Massachusetts Attorney General Martha Coakley said the ruling bolsters arguments she made in a pending Suffolk Superior Court case against national banks regarding unlawful foreclosures.
“The SJC once again has reeled in overzealous national banks from foreclosing on a person’s home without following the statutory protections guaranteed to borrowers,” Coakley said. “We are moving forward with our case to hold banks accountable for prior bad conduct and to make clear what constitutes unlawful foreclosure practices moving forward.”
But Framingham attorney Richard Vetstein, author of the Massachusetts Real Estate Law Blog, said the decision will deflate the “show-me-the-note” efforts of housing advocates seeking to contest foreclosures. Still, he said, the top court left enough issues unclear that lawyers will find ways to fight property seizures.
“There’s going to be lots more litigation coming after this,” Vetstein said.
Nantucket attorney Jamie Ranney, who represents clients trying to stave off foreclosure, said many loans “have been securitized, sold, transferred, assigned, etc., multiple times and many pieces of the ‘chain’ are missing or involve bankrupt, shuttered, and defunct entities.” Ranney said that when a lender says it has the right to foreclose, he always responds the same way: “Prove it.”

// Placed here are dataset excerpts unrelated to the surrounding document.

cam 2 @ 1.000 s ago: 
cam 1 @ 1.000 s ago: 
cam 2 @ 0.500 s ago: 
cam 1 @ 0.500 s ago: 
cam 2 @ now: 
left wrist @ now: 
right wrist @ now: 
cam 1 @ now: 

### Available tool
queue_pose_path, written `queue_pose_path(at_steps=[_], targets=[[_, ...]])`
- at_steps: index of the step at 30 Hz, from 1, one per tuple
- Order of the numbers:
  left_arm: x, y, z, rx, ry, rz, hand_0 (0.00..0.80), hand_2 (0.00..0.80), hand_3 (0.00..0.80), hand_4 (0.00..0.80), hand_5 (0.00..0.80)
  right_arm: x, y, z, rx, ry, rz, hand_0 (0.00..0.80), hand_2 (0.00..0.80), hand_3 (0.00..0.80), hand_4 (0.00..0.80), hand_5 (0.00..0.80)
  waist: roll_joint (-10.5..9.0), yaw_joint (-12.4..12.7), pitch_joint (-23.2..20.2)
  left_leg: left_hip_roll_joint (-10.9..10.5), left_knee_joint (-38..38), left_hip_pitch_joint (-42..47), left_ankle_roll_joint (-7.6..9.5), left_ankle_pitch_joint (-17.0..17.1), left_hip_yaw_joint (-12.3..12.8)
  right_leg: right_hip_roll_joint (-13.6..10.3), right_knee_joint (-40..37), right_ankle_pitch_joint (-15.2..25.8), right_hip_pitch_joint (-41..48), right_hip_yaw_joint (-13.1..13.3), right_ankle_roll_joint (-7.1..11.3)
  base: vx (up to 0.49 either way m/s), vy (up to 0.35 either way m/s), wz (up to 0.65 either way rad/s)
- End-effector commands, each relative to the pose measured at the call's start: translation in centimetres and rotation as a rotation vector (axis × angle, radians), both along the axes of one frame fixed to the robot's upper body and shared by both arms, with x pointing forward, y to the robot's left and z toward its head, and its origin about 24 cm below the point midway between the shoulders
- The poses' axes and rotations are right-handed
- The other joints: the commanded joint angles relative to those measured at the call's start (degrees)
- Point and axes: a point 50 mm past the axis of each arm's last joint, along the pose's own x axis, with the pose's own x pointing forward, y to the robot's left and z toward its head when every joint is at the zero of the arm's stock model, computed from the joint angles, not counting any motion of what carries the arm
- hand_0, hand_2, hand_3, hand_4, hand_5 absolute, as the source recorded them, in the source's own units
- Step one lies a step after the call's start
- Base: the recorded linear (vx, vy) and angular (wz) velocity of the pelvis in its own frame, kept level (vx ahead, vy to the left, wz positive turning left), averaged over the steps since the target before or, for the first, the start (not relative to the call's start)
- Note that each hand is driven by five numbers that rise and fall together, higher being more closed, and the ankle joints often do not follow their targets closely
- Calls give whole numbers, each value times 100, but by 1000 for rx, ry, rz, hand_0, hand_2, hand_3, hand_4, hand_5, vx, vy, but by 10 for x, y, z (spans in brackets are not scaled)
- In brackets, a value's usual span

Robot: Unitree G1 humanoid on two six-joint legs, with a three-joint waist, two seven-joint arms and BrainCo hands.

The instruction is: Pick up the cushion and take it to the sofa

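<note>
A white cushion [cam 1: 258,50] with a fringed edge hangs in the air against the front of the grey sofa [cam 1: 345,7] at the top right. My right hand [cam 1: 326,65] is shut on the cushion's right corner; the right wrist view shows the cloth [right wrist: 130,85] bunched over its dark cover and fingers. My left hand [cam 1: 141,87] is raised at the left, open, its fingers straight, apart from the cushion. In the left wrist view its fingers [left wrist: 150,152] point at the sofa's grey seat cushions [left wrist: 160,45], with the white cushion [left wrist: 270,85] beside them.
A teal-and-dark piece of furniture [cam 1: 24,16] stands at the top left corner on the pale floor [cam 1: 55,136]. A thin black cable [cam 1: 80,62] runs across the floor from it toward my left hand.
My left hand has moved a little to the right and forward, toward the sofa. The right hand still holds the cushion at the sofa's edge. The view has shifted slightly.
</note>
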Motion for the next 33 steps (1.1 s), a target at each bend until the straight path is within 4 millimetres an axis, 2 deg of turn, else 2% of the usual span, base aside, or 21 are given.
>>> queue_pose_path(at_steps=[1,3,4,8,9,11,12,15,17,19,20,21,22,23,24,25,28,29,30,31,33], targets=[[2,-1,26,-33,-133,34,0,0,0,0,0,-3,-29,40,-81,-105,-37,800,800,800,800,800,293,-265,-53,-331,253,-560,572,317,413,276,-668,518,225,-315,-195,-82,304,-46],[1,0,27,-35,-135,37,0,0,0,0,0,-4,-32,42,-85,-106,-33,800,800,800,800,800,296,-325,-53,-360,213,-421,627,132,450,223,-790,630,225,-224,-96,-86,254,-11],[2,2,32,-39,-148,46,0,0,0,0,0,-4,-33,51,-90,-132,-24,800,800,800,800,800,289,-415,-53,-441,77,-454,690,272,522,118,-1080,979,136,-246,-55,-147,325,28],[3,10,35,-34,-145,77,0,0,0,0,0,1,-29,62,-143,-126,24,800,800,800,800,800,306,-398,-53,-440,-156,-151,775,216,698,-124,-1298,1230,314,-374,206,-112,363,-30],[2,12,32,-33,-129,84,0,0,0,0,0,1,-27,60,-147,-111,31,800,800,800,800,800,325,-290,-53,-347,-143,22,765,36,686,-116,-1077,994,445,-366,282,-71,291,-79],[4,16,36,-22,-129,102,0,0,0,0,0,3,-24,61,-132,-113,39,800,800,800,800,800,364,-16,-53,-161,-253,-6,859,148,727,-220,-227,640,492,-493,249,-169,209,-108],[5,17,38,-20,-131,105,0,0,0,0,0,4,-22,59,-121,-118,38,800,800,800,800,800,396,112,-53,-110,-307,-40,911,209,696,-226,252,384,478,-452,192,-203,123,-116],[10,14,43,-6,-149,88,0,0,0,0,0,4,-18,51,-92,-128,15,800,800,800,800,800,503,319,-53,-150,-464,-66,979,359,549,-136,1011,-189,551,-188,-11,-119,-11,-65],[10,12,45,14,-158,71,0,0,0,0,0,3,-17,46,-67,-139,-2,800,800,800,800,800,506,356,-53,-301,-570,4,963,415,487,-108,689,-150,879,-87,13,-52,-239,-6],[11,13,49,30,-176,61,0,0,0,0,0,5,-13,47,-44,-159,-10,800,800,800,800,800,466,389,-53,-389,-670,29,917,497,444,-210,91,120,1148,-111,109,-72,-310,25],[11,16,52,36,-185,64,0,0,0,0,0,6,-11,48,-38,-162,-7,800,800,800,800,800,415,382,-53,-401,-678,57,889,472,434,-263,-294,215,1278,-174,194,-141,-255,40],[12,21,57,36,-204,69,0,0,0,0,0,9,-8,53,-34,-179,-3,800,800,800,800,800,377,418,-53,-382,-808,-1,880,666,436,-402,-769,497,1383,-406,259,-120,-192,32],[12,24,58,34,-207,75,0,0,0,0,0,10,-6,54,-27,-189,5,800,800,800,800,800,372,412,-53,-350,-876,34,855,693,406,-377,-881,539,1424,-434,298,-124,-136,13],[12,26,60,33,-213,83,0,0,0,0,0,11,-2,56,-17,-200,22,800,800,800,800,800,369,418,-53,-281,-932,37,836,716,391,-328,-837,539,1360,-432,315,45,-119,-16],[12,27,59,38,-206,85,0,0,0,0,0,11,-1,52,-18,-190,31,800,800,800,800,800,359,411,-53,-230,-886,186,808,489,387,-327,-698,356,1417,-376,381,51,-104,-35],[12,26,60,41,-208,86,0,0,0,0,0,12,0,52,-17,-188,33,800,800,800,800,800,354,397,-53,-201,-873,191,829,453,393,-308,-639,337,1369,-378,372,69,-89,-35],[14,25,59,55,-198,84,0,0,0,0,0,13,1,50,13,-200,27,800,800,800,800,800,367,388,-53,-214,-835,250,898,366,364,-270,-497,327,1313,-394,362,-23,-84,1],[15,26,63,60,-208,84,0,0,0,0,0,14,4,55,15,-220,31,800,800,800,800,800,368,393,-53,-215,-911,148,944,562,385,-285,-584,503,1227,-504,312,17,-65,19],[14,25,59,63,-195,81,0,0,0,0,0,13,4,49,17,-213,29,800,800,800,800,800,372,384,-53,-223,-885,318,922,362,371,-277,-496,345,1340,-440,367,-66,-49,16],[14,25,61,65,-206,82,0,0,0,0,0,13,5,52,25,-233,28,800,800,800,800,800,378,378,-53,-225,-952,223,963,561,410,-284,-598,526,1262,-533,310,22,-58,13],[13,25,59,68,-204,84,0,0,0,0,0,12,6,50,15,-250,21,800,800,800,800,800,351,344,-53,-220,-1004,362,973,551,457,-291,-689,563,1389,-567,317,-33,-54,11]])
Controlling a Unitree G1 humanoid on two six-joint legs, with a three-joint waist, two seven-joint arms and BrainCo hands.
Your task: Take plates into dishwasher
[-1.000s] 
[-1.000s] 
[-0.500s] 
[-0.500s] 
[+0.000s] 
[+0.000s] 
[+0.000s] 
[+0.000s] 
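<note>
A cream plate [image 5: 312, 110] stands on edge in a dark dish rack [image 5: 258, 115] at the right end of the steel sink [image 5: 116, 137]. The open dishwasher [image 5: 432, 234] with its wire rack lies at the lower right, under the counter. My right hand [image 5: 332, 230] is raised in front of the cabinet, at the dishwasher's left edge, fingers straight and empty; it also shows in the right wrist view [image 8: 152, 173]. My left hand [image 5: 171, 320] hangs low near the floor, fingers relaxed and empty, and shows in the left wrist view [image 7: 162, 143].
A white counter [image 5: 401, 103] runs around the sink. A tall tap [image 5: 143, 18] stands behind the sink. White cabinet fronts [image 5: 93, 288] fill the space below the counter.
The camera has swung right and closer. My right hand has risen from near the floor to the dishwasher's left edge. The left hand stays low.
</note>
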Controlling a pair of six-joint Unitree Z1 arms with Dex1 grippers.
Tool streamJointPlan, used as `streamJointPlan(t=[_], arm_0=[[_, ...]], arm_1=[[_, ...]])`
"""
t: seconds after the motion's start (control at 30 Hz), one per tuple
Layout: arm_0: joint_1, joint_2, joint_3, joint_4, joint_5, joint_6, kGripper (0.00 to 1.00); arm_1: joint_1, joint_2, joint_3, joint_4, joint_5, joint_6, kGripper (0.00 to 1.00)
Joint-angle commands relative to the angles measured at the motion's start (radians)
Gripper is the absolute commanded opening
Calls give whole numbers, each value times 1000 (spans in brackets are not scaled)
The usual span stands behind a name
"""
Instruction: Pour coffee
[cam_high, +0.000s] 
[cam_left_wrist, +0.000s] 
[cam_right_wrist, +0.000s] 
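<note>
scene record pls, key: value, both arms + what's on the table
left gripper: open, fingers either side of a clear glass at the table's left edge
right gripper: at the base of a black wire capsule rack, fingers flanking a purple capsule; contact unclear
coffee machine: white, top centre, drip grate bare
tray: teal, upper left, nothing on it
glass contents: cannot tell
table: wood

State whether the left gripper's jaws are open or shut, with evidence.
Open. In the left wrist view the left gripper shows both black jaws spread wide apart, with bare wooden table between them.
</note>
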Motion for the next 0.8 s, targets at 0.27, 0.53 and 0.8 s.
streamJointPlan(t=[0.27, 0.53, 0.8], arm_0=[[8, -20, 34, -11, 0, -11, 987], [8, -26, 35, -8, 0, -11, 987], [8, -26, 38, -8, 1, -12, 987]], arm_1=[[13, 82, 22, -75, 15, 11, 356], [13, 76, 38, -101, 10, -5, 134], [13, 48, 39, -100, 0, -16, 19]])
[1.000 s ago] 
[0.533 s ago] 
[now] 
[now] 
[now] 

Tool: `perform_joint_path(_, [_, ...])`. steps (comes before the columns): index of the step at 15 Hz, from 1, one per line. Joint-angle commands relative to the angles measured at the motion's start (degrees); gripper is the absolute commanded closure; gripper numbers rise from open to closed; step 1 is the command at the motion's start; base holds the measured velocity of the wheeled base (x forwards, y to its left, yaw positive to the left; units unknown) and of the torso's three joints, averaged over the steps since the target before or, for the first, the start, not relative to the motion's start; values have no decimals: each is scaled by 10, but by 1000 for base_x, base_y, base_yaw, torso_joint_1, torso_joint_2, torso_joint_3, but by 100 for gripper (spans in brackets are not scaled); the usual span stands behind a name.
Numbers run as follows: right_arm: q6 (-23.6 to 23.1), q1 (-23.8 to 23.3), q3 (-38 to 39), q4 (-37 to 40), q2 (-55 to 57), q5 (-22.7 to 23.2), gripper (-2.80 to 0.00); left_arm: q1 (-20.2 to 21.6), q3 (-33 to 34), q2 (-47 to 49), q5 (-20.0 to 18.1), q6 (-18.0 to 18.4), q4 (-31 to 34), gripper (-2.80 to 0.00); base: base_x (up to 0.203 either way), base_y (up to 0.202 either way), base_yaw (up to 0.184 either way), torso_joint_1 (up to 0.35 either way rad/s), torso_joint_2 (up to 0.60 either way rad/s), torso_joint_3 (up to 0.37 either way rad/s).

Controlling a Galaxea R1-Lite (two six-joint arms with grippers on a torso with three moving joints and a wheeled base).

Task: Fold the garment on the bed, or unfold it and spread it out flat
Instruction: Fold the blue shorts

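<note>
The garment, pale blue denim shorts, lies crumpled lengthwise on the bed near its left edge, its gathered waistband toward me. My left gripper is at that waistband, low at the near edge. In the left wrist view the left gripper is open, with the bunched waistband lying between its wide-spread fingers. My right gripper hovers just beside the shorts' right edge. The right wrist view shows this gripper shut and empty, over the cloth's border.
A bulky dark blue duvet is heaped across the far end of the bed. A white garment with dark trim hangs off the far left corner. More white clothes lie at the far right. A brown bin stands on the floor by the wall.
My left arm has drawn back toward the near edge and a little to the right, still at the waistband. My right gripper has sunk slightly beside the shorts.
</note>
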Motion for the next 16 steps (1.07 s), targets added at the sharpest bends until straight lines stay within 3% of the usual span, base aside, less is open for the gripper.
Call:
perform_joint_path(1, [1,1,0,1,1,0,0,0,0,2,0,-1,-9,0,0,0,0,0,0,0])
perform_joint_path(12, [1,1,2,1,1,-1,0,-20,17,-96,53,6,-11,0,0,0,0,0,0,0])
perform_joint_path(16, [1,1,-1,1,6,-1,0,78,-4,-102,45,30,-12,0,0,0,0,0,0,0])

Indeed, finding that documentation can be difficult. The Eaton issue began when Henrietta Eaton, 57, of Roslindale, refinanced her mortgage in September 2007 with BankUnited, according to the ruling. BankUnited named the Virginia-based company Mortgage Electronic Registration Systems Inc., or MERS, as the official holder of the mortgage.
Two years later, MERS transferred the mortgage to Green Tree in Minnesota and recorded the change in the Suffolk County Registry of Deeds. But the record does not show any transfer of the note, the court said.
When Eaton failed to pay her mortgage, Green Tree foreclosed upon the property and sold it to Fannie Mae. The lender moved to evict Eaton and she appealed, claiming the seizure was invalid because Green Tree did not hold the note when it foreclosed, as required by state law. A lower court judge ruled in her favor.
Botsford said the new ruling — although not retroactive — does apply to Eaton’s case and sent her appeal back to the lower court.
Thomas L. Guidi, chairman of the Massachusetts Bar Association’s Property Law Section, said the note issue was just a tactic used by desperate homeowners to attack foreclosures on a technicality. A retroactive ruling, he said, would have been disastrous.
“It would have been an absolute nightmare with no way to cure it,’’ he said. “Now anybody starting a foreclosure from today going forward has to find a way to indicate on record that the mortgage holder is holding the note or acting on behalf of the note holder.”